Stored items:
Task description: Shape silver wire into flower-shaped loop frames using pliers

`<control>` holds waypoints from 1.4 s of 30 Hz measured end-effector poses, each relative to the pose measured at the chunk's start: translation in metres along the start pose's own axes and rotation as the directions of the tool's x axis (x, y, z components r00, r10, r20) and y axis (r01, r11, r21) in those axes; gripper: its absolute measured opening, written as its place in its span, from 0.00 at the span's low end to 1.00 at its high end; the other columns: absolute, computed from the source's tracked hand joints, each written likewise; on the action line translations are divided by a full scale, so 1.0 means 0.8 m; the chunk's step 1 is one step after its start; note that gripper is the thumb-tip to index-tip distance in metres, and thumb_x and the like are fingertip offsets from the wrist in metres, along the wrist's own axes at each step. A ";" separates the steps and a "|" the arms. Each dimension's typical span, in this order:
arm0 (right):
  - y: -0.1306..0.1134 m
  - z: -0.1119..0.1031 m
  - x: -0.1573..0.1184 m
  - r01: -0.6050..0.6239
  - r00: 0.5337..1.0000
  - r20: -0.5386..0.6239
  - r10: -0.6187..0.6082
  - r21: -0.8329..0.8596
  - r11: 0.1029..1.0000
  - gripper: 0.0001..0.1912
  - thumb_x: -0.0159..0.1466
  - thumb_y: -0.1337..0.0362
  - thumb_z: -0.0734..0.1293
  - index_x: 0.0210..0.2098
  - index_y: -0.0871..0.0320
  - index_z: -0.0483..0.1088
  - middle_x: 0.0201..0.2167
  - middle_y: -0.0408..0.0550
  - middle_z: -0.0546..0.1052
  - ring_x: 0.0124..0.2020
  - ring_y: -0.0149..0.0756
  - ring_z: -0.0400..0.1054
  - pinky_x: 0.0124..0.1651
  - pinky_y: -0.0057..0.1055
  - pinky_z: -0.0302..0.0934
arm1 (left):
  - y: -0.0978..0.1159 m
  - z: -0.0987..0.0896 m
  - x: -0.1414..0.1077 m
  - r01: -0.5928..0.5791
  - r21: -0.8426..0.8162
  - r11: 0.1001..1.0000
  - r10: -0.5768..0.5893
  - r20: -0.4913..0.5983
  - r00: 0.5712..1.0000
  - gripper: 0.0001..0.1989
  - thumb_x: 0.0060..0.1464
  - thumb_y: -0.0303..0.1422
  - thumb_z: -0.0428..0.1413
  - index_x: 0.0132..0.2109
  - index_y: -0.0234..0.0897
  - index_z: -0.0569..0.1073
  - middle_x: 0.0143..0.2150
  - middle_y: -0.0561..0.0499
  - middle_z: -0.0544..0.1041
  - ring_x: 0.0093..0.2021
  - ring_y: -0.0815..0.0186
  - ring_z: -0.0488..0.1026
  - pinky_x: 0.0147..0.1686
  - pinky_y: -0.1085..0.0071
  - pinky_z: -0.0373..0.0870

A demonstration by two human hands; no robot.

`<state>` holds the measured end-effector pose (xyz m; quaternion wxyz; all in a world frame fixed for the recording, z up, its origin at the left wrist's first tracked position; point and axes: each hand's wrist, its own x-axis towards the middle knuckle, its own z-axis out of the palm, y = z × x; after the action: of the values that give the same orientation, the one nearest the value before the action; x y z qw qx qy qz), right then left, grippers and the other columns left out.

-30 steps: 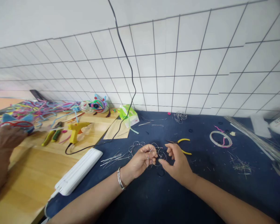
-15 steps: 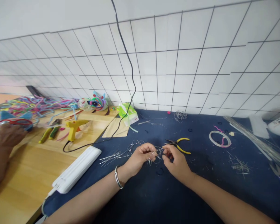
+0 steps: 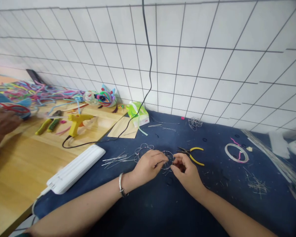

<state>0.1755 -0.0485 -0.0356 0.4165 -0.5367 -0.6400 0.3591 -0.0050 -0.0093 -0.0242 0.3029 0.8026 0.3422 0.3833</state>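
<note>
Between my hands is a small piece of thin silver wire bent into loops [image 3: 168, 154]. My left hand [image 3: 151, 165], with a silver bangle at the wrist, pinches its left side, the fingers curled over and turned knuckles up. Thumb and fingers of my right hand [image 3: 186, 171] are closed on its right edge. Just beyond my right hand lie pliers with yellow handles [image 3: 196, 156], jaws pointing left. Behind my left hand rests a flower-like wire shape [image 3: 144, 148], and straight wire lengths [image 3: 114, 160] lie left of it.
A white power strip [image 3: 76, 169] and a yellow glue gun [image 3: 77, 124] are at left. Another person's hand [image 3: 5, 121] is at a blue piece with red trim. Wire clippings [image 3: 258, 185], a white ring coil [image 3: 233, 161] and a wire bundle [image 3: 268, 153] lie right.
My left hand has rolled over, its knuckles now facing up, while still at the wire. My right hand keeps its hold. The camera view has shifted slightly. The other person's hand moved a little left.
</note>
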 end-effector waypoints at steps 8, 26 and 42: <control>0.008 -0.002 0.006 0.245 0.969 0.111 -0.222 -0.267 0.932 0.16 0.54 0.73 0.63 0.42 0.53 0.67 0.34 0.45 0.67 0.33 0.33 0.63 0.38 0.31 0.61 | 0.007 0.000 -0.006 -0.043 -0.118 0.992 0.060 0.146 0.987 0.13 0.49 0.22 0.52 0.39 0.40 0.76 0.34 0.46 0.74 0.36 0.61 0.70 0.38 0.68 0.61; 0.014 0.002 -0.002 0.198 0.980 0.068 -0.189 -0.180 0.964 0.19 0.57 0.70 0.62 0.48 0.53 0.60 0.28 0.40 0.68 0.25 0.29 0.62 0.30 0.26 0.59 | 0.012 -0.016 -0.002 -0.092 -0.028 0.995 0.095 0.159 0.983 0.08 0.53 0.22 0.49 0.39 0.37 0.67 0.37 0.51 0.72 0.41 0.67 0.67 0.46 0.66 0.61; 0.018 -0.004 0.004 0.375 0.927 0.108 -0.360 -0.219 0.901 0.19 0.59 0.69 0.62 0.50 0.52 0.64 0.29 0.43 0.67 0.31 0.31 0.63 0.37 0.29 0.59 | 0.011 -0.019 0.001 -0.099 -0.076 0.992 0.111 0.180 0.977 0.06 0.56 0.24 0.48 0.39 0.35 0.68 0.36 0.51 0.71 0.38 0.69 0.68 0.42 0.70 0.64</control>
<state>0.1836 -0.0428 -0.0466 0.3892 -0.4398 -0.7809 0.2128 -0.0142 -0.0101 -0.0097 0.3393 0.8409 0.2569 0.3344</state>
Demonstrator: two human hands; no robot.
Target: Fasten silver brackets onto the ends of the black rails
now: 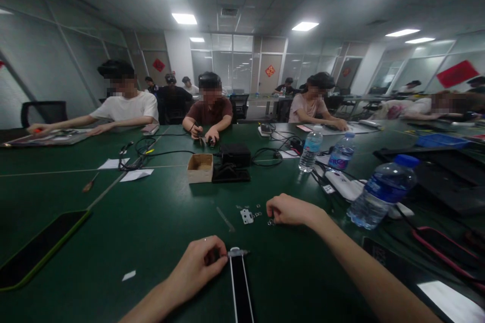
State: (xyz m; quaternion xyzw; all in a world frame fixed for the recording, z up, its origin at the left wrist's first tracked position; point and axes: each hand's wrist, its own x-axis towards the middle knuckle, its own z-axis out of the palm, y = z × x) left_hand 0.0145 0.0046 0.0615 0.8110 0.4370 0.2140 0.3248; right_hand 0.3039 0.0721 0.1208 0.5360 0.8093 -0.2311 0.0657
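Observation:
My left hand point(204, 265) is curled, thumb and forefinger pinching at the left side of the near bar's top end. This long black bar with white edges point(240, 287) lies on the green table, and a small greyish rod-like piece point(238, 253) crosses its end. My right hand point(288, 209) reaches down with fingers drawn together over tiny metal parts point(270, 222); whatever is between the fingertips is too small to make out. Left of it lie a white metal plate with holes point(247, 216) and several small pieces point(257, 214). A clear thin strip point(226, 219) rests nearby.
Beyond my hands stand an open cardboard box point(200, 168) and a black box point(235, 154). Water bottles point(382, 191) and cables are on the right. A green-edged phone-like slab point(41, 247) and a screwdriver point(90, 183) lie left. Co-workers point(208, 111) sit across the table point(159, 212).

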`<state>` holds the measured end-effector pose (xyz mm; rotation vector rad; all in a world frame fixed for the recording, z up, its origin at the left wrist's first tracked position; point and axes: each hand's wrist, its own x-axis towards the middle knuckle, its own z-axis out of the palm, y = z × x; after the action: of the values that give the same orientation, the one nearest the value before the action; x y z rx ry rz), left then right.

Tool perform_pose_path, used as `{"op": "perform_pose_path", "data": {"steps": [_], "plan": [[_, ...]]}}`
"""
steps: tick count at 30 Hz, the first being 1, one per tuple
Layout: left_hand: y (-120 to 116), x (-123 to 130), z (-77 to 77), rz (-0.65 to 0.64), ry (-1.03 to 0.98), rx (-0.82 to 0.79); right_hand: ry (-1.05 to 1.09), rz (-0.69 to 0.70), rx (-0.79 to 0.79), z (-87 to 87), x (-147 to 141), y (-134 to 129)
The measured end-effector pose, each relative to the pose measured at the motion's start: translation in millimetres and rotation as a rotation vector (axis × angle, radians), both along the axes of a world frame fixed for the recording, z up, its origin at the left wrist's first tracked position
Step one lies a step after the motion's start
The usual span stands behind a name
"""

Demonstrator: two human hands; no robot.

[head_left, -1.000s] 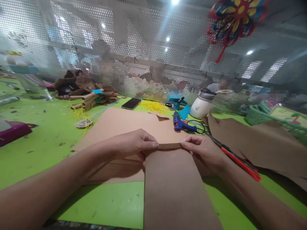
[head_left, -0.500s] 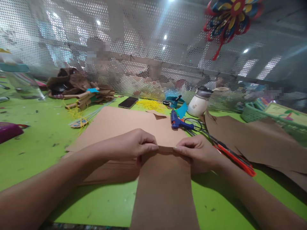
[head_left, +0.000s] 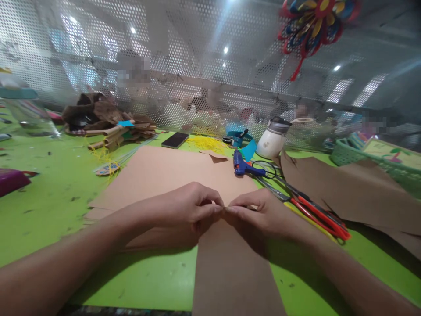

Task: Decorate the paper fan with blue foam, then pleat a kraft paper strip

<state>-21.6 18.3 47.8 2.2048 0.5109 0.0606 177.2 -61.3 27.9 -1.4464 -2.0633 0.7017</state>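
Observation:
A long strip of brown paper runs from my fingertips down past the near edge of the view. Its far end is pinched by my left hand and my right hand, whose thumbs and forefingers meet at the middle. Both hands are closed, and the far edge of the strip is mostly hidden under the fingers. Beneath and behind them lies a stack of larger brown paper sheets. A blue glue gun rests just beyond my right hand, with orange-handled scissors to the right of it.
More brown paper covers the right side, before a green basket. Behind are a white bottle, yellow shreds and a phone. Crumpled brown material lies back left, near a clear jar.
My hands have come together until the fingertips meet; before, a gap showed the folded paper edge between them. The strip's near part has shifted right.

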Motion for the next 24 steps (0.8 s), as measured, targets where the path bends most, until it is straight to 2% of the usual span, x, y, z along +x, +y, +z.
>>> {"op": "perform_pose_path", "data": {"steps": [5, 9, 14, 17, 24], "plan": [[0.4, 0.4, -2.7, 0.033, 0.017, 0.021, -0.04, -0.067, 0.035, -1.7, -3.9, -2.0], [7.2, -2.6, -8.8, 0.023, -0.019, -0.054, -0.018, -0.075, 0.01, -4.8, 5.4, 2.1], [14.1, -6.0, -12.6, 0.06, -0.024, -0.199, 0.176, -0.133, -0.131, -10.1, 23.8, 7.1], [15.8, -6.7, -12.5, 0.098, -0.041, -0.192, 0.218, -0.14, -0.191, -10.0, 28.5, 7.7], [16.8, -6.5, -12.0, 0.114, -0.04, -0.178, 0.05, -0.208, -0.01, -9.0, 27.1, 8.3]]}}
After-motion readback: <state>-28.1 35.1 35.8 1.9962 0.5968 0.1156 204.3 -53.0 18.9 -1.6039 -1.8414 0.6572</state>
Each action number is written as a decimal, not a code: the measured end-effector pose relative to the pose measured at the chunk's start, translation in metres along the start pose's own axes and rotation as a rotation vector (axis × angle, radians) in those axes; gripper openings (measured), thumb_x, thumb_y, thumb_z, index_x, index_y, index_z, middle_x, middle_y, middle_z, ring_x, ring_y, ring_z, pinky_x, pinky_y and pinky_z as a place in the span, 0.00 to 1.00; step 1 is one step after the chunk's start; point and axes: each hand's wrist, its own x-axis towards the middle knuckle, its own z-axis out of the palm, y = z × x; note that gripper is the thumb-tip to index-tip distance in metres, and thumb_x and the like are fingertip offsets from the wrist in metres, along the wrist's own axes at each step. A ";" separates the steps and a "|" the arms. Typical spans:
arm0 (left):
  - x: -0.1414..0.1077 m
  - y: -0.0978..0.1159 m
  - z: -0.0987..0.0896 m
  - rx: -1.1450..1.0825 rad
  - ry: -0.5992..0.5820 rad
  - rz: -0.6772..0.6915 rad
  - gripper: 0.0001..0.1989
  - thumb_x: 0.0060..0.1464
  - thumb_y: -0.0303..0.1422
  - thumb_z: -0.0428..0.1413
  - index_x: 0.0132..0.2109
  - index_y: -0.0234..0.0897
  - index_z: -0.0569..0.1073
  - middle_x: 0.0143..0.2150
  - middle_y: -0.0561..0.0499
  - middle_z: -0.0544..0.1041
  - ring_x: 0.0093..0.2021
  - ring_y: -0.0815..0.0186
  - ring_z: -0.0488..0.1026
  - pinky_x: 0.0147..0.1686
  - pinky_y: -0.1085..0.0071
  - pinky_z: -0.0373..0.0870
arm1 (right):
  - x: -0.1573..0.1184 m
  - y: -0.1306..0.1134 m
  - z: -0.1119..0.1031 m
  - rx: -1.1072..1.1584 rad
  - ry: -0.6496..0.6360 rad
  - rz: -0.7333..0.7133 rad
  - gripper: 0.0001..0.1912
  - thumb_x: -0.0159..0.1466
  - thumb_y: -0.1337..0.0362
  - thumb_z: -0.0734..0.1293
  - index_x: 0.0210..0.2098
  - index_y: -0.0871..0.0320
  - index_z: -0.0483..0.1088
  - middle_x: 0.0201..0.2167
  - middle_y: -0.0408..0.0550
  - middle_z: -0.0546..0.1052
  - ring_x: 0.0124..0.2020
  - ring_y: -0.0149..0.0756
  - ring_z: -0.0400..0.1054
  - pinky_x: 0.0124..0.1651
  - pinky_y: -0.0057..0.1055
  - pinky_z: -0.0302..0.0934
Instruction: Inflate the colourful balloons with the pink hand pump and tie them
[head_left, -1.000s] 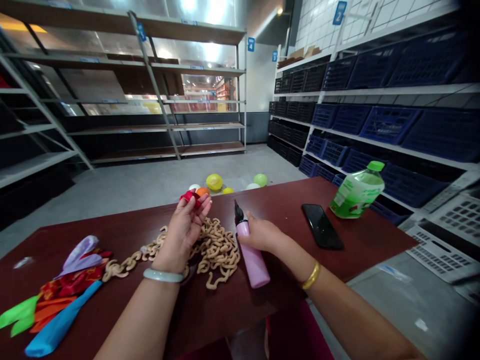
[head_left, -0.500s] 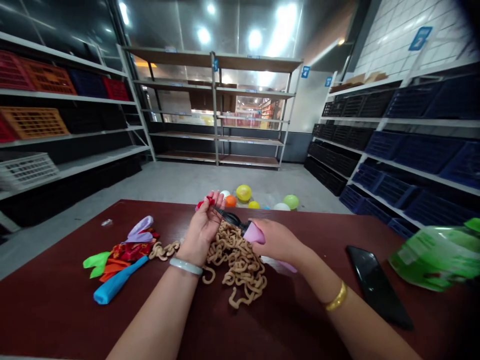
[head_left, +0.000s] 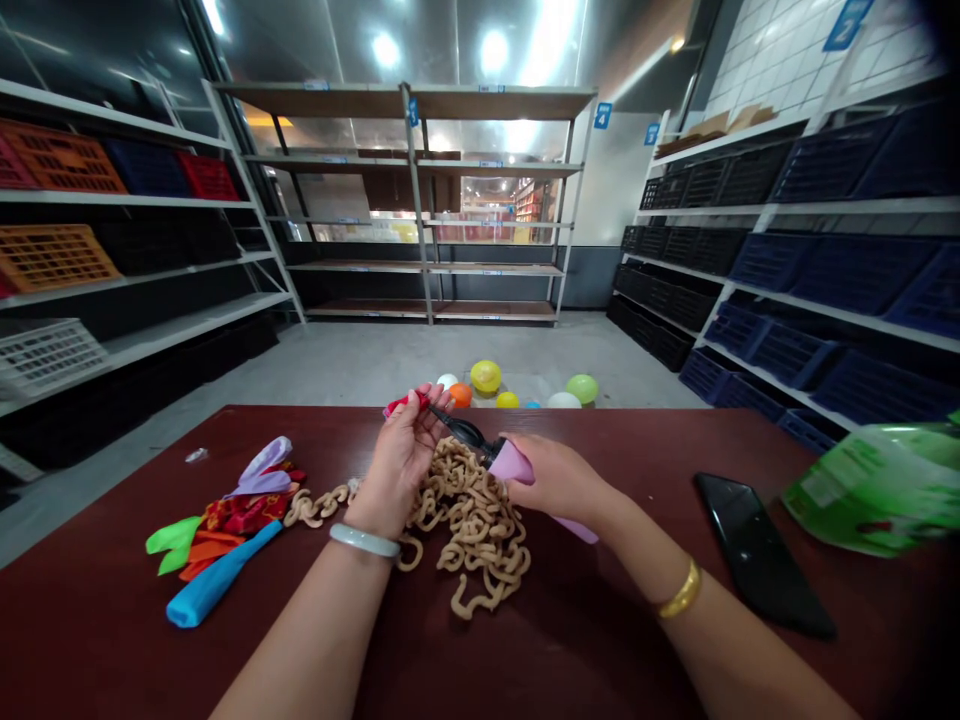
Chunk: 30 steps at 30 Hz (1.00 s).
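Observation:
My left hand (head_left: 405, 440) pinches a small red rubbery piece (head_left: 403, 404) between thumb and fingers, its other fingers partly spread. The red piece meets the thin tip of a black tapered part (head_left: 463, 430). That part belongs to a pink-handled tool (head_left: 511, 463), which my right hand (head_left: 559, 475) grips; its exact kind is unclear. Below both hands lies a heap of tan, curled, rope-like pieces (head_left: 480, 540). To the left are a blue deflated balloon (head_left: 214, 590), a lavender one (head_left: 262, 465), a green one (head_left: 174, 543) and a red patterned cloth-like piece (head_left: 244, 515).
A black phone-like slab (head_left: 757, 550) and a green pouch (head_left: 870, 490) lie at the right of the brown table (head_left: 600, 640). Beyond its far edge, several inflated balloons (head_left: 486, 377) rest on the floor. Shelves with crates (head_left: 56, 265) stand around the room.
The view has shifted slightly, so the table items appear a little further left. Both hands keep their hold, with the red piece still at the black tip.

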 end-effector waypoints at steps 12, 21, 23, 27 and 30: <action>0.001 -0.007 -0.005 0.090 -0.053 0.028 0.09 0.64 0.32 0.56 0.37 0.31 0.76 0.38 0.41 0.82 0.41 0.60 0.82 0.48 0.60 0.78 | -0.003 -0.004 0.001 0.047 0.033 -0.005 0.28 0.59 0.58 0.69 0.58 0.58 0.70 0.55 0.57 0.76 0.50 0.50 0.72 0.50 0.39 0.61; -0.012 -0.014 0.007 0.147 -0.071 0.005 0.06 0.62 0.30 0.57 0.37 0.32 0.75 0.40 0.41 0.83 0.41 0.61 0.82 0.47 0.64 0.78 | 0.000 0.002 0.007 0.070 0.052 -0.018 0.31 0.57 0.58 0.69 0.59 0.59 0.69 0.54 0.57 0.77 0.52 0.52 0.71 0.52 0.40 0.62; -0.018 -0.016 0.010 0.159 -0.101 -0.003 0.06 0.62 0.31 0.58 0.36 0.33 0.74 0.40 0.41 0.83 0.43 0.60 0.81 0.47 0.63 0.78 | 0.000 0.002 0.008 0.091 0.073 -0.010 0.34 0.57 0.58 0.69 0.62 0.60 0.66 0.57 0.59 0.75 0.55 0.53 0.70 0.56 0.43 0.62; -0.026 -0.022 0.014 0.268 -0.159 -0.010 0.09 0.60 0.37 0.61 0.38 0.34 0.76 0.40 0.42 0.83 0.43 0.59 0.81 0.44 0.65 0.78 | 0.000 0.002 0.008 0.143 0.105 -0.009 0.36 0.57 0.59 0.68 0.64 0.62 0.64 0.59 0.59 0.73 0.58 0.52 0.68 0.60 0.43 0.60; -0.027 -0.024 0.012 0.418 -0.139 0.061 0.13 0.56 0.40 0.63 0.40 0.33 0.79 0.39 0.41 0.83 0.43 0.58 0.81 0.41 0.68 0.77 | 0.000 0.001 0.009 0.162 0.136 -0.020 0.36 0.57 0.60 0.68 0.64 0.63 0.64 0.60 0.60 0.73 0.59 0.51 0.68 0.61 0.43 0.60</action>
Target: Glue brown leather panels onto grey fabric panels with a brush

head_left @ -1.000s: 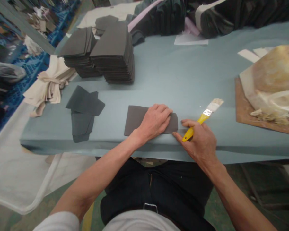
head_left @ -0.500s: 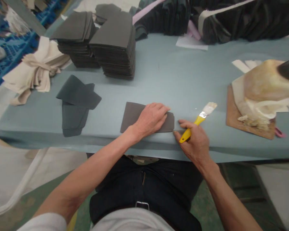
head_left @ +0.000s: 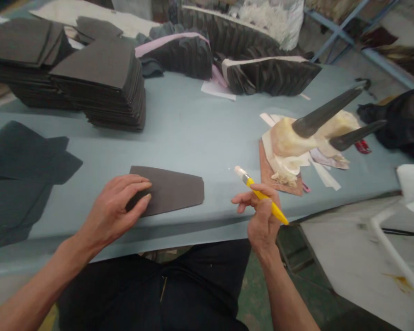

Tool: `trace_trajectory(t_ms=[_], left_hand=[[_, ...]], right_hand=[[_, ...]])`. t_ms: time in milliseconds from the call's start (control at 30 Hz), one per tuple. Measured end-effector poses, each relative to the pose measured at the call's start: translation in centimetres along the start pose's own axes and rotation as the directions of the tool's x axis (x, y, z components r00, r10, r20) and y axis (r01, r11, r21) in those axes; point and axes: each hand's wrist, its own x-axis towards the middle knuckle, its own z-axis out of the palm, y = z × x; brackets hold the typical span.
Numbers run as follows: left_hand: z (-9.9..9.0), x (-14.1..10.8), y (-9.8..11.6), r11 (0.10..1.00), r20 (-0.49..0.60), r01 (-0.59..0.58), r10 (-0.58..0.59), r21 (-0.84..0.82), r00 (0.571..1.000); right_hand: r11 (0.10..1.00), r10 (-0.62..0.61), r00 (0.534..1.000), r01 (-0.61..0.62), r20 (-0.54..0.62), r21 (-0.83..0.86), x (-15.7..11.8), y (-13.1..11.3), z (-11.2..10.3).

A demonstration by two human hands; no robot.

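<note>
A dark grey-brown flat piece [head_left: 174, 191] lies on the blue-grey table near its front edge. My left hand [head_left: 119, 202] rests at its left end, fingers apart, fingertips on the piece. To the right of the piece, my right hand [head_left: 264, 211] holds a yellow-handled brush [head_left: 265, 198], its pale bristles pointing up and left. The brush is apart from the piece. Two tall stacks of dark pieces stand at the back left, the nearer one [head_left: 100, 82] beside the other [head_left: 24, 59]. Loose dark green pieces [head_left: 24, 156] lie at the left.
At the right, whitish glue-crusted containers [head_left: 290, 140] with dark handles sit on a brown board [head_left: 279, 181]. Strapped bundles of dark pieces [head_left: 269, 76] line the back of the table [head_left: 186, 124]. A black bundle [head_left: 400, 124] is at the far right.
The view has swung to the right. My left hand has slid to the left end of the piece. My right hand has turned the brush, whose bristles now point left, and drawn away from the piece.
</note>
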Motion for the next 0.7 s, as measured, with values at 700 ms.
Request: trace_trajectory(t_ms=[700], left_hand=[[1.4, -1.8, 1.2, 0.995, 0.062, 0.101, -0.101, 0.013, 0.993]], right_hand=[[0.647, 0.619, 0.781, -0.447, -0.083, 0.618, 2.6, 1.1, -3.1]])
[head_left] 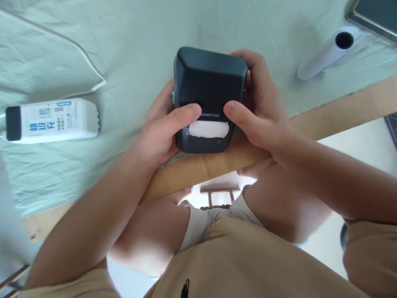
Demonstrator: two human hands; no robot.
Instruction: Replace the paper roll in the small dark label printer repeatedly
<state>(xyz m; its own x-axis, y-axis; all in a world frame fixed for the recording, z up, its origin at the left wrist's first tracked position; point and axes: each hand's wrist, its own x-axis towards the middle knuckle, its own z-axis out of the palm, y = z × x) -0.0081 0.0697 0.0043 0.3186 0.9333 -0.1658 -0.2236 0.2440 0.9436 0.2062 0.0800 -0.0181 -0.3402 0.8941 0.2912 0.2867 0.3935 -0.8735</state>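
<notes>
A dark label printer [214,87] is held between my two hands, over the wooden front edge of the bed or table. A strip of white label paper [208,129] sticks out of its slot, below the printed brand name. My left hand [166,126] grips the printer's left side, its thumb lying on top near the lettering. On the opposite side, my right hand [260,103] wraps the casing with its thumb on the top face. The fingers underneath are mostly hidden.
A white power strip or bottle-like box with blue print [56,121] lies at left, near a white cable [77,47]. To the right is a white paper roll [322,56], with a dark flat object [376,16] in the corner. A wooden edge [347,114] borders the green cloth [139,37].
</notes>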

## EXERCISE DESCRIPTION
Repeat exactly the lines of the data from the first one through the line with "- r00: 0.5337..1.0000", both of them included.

## RESPONSE AREA
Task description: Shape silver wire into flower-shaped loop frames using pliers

`<control>` holds waypoints from 1.4 s of 30 Hz measured end-effector poses, each relative to the pose measured at the chunk's start: translation in metres along the start pose's own axes and rotation as the directions of the tool's x axis (x, y, z components r00, r10, r20) and y axis (r01, r11, r21) in those axes; gripper: its absolute measured opening, written as its place in its span, from 0.00 at the span's low end to 1.00 at its high end; the other columns: absolute, computed from the source's tracked hand joints, each written likewise; on the action line translations are divided by a full scale, so 1.0 means 0.8 m; the chunk's step 1 is one step after its start; note that gripper is the thumb-tip to index-tip distance in metres, and thumb_x and the like are fingertip offsets from the wrist in metres, along the wrist's own axes at each step. A ";" separates the steps and a "|" the arms. Each dimension's typical span, in this order:
arm0 (right):
  - y: -0.1306..0.1134 m
  - z: -0.1119..0.1031 m
  - x: -0.1573..0.1184 m
  - r01: -0.6050..0.6239
  - r00: 0.5337..1.0000

The answer is now complete.